と言うのんきな母の声と、近づいて来る気ぜわしい足音に顔がひきつる。
 必死に受け止めるポーズを作るが、小型犬の癖に、パワフリャーなジャックラッセルのモジャはこちらを押し倒し、ベロチューをかましてくれる。
 今年9歳のおっさん犬は元気である。
 一応血統書付きで、ティアローズと言う名前まで持っているのに、『薔薇の涙』とは似ても似つかない破壊魔神である。
 パタパタと尻尾をはち切れんばかりに振り、突撃を繰り返す。

「どわぁぁ……やめてぇぇ」
「あら、姉ちゃんに遊んでもらって良かったわねぇ」
「か、母さん……ジャガイモと梅干し……おすそ分け。食べきれなくて腐ると勿体無いし……こらぁ!突撃やめーい!」

 落ち着きのないわんこを抱きしめ、

「うほー。もじゃ悪化!お前さんはジャックラッセルじゃないやろ〜?シュナウザーやろ〜?眉毛あるし。髭まで。張飛って呼ぶぞ〜」

と、本人が納得するまで遊ぶ。
 すると、珍しく母が、

「あのねぇ……姉ちゃん」
「うん?なぁに?」

わんこは餌をもらい、食べ始めている。

「お母さん、病院に行ったんやけど……」
「内科?」
「ううん、外科」
「外科?」
「うん、背中と腰が痛くてね、レントゲンを撮ったら、骨が潰れとって……えっと、えっと……何とか間板ヘ……何だっけ?」
「もしかして、椎間板ヘルニア……?」
「そう、それ!」

 自分の病名を覚えてないのか……頭痛薬を飲んで置けばよかったとこめかみを抑える。

 椎間板ヘルニアの症状の1つが坐骨神経痛である。
 つまり、私も椎間板ヘルニアをすでに二十代で発症しているのである。
 親族も何人か発症しているが、私は極端に若かったらしい。
 今は母が、痛い痛いと言いながら娘のいなくなった家で家事をしている。
 可哀想だなと思うのと同時に、まだ時々痛み出す腰とは私も一生付き合うしかないなと思った。

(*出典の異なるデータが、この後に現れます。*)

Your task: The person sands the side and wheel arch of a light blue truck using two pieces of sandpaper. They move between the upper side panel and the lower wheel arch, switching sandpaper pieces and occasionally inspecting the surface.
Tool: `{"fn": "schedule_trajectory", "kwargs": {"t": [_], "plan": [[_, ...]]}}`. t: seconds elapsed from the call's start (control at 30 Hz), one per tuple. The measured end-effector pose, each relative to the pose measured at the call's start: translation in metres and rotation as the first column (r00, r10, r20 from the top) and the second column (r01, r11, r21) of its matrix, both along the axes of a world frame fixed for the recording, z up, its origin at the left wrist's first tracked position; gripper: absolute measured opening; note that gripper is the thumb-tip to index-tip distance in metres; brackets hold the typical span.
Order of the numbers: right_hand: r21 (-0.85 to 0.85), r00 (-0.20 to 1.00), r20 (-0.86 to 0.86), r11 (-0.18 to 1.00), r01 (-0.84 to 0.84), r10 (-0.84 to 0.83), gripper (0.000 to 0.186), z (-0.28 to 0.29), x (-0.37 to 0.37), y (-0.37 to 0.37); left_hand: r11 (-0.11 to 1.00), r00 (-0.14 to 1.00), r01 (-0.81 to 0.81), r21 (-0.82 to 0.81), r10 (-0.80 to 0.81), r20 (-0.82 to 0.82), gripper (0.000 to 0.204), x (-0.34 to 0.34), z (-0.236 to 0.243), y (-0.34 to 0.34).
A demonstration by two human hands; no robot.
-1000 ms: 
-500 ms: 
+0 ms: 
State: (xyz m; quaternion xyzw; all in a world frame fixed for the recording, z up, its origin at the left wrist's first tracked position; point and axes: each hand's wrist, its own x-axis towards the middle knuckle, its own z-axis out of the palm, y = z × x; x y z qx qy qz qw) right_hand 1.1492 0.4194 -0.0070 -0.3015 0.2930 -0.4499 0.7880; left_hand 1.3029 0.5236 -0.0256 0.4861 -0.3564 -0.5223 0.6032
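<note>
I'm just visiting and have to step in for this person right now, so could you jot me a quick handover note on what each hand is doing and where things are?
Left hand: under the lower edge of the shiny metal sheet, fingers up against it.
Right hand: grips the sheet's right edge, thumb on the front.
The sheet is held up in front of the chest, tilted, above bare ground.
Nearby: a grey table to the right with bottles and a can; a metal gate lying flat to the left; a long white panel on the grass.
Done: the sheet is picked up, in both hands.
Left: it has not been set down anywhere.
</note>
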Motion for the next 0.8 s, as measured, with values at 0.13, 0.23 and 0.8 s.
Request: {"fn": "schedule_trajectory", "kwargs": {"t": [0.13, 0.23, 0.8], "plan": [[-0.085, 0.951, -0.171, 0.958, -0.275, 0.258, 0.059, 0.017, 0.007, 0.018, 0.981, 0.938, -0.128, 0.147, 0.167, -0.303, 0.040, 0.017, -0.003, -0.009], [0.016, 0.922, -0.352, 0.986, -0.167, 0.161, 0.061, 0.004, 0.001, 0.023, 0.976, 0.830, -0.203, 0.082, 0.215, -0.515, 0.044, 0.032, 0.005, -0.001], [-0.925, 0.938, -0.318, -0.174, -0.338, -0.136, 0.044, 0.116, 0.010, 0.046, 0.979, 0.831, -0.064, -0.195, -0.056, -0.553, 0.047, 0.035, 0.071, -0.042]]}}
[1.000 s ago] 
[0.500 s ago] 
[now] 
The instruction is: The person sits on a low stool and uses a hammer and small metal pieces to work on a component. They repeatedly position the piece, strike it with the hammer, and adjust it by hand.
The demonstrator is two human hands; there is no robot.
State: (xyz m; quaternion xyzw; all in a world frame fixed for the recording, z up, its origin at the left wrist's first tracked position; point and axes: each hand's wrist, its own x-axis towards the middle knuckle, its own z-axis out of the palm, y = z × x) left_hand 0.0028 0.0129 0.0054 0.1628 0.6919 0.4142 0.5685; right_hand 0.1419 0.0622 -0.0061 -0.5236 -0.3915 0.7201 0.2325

 今日は、疲れたのでいつもなら歩くのだが家の近くまで通る電車で帰った。

 持って帰ったものを片付けていると、ひらっと一枚写真が落ちた。
 今実家にいるやんちゃ坊主ではなく、14年前に老衰で逝った愛犬の写真だった。
 逝った頃は、18歳を超え、眼は白内障で写真に撮ると緑色に映り、元々痩せていた体から筋肉が落ち、淡い茶色の毛並みが銀色になっていた。
 でも、まだ茶色が濃いので、10歳頃の写真だろうか……。
 痩せているのだが食べても太らない子で、足が長かった。
 雑種の子だが、私の今まで見た中で一番美形な子だと思っていた。

 瞳が潤む。
 ぼたぼたとと涙が落ちた。

「会いたい……」

 鼻をすすり、呟く。

「もう、14年も経つのに、ごめんね。星……会いたい。解放してあげたいのに……本当はもっと幸せなところに生まれ変わっていて欲しいのに……卑怯だね……ごめんね……」

 もう解放してあげるべきだと解っていても、依存する自分が情けないと思った。